==== Data provided
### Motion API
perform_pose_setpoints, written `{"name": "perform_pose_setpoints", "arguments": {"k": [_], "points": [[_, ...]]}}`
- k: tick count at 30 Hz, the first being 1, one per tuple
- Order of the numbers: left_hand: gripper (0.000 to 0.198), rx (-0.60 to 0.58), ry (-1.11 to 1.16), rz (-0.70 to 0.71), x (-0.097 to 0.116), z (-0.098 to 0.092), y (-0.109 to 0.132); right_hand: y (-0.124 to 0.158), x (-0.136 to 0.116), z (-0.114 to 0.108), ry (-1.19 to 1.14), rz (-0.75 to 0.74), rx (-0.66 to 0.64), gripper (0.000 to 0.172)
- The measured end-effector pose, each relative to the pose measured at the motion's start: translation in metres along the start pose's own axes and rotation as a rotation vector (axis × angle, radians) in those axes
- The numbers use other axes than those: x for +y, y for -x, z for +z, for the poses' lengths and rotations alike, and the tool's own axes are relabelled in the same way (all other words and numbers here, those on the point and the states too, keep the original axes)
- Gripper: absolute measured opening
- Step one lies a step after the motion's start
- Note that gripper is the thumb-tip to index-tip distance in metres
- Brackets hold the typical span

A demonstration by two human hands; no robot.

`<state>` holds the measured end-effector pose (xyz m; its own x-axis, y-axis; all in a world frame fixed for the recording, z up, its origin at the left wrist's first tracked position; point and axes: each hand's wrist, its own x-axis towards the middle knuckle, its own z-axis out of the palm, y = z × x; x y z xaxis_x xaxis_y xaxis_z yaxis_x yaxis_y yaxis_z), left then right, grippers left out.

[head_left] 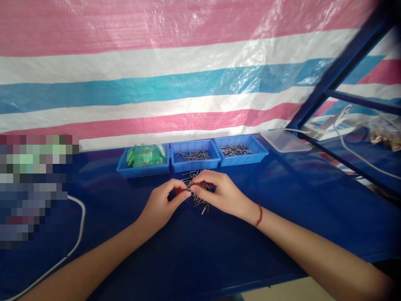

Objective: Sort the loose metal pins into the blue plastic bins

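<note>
A loose pile of thin metal pins [202, 202], like nails or rivets, lies on the blue table in front of the bins. My left hand [163, 198] is closed in a pinch at the pile's left side. Opposite it, my right hand [219, 188] also pinches, thumb against fingers, and hides part of the pile. The fingertips of both hands nearly meet over the pins. Whatever sits between them is too small to make out. Similar pins fill part of the middle blue bin [180, 166] and the right blue bin [247, 159], just behind my hands.
In the left blue bin [142, 172] are green plastic bags [145, 155]. A clear plastic lid [285, 141] lies right of the bins, near a blue metal frame [340, 67]. A white cable [82, 217] curves across the table's left side. Striped sheeting [156, 90] hangs behind.
</note>
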<state>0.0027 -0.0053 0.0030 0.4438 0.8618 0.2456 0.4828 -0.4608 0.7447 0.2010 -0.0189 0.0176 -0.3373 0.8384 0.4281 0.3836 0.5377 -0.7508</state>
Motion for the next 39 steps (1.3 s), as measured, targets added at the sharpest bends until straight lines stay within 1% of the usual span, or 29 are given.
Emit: {"name": "perform_pose_setpoints", "arguments": {"k": [3,6,12,16,27,33,39], "points": [[0.011,-0.020,-0.015,0.003,0.0009,0.0000,-0.0009,0.0007,-0.0003,0.0022,-0.055,0.012,0.013,0.014],[0.011,-0.024,-0.042,0.006,-0.0002,0.0017,-0.0008,0.0015,0.0008,0.0047,-0.053,0.022,0.030,0.015],[0.011,-0.011,-0.119,0.107,-0.0020,0.0025,-0.0009,0.0019,0.0015,0.0049,-0.034,-0.012,0.078,0.012],[0.008,0.005,-0.124,0.131,-0.0024,0.0030,-0.0011,0.0018,0.0022,0.0045,-0.029,-0.034,0.094,0.011],[0.010,0.024,-0.090,0.125,-0.0044,0.0027,0.0000,0.0013,0.0007,0.0033,-0.023,-0.027,0.122,0.011],[0.008,0.053,-0.041,0.088,-0.0021,0.0016,0.0011,0.0023,0.0035,0.0034,-0.025,-0.016,0.121,0.013],[0.008,0.079,-0.027,0.069,-0.0022,0.0003,0.0024,0.0023,0.0068,0.0024,-0.010,-0.016,0.081,0.011]]}}
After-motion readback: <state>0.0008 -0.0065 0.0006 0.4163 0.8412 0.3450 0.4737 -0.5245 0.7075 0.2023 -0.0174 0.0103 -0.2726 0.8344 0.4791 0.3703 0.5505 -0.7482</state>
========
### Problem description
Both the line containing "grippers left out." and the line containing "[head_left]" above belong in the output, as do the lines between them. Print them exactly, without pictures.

### Exercise result
`<state>` holds the measured end-effector pose (xyz m; its own x-axis, y-axis; all in a world frame fixed for the recording, z up, its origin at the left wrist's first tracked position; point and axes: each hand's wrist, its own x-axis towards the middle knuckle, its own z-axis out of the palm, y = z × x; x y z xaxis_x xaxis_y xaxis_z yaxis_x yaxis_y yaxis_z), left then right, grippers left out.

[head_left] 

This completes the response.